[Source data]
● ● ● ● ●
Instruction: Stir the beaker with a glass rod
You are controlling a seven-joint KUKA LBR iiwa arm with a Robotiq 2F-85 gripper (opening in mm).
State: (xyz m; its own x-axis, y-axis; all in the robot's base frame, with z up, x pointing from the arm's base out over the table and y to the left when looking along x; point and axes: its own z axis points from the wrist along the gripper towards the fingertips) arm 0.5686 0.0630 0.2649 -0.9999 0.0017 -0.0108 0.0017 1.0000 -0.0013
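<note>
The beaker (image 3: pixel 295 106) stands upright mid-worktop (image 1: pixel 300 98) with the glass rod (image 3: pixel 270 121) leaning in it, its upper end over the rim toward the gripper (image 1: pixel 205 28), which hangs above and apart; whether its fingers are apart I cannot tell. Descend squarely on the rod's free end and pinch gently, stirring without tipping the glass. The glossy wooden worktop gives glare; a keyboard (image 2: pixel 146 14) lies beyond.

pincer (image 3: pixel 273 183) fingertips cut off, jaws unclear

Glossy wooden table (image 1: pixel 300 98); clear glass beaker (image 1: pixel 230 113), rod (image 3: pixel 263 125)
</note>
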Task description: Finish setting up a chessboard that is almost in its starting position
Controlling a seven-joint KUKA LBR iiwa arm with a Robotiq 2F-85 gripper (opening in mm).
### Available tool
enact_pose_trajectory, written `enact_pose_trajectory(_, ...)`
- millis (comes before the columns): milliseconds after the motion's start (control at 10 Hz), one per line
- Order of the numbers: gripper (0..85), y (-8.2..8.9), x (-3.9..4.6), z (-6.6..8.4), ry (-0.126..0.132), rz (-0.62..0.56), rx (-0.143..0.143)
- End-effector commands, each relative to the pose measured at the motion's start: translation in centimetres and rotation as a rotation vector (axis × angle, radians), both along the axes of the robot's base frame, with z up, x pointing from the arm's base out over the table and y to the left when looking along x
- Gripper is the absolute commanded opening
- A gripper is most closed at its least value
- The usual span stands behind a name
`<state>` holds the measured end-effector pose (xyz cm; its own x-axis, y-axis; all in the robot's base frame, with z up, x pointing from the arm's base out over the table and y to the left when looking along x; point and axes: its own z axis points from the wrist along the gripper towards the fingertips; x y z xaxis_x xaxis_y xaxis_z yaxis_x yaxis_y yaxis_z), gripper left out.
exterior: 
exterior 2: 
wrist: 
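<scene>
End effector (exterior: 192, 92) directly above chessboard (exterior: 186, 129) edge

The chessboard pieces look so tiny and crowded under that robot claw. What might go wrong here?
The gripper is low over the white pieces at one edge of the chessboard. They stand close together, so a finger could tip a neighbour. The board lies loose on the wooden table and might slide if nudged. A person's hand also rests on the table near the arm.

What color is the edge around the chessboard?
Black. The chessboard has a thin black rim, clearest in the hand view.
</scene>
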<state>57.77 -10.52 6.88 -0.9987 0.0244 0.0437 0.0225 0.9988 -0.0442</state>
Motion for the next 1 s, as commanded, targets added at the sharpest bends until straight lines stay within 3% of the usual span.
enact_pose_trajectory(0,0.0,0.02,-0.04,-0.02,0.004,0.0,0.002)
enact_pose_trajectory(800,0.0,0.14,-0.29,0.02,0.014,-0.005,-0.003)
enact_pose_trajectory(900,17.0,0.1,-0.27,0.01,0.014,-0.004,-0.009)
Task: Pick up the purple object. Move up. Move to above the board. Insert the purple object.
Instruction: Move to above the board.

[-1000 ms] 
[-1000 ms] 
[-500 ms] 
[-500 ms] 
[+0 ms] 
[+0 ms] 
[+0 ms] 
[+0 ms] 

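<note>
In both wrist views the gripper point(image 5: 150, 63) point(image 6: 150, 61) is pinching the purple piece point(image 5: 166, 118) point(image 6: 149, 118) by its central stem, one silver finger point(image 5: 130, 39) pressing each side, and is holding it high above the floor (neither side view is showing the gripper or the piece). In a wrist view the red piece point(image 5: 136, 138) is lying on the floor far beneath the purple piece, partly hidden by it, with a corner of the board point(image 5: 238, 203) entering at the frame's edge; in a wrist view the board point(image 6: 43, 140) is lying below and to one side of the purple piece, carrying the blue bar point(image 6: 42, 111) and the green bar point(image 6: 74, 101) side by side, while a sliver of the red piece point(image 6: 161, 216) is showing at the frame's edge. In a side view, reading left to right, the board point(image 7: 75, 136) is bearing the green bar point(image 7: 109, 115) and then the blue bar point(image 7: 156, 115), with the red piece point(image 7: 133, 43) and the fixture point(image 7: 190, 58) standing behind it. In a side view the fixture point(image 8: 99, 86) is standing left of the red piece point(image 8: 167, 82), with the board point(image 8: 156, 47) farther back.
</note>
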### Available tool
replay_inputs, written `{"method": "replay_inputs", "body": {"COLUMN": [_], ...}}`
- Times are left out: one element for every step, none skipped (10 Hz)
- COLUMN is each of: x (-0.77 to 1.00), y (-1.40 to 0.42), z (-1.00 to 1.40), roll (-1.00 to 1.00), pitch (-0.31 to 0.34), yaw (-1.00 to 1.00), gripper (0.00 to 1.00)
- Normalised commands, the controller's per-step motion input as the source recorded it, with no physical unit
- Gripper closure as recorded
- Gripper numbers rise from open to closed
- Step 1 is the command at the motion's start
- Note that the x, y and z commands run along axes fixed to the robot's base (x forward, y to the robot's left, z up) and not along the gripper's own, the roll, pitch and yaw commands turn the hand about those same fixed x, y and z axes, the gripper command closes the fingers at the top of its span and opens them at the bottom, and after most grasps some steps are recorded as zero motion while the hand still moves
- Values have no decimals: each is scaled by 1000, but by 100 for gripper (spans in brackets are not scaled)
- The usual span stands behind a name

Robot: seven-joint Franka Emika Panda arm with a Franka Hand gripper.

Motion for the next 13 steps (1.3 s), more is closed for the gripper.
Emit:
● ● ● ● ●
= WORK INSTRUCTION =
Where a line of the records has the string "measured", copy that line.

= SOLVED PROBLEM =
- End-effector commands, each relative to the pose measured at the motion's start: translation in centimetres and rotation as a rotation vector (axis × angle, radians), both along the axes of the robot's base frame, with z up, x pointing from the arm's base out over the table and y to the left when looking along x
`<state>` holds the measured end-effector pose (xyz cm; its own x-axis, y-axis; all in the robot's base frame, with z up, x pointing from the arm's base out over the table and y to the left when looking along x; point and axes: its own z axis points from the wrist along the gripper towards the fingertips; x y z xaxis_x xaxis_y xaxis_z yaxis_x yaxis_y yaxis_z), gripper left out.

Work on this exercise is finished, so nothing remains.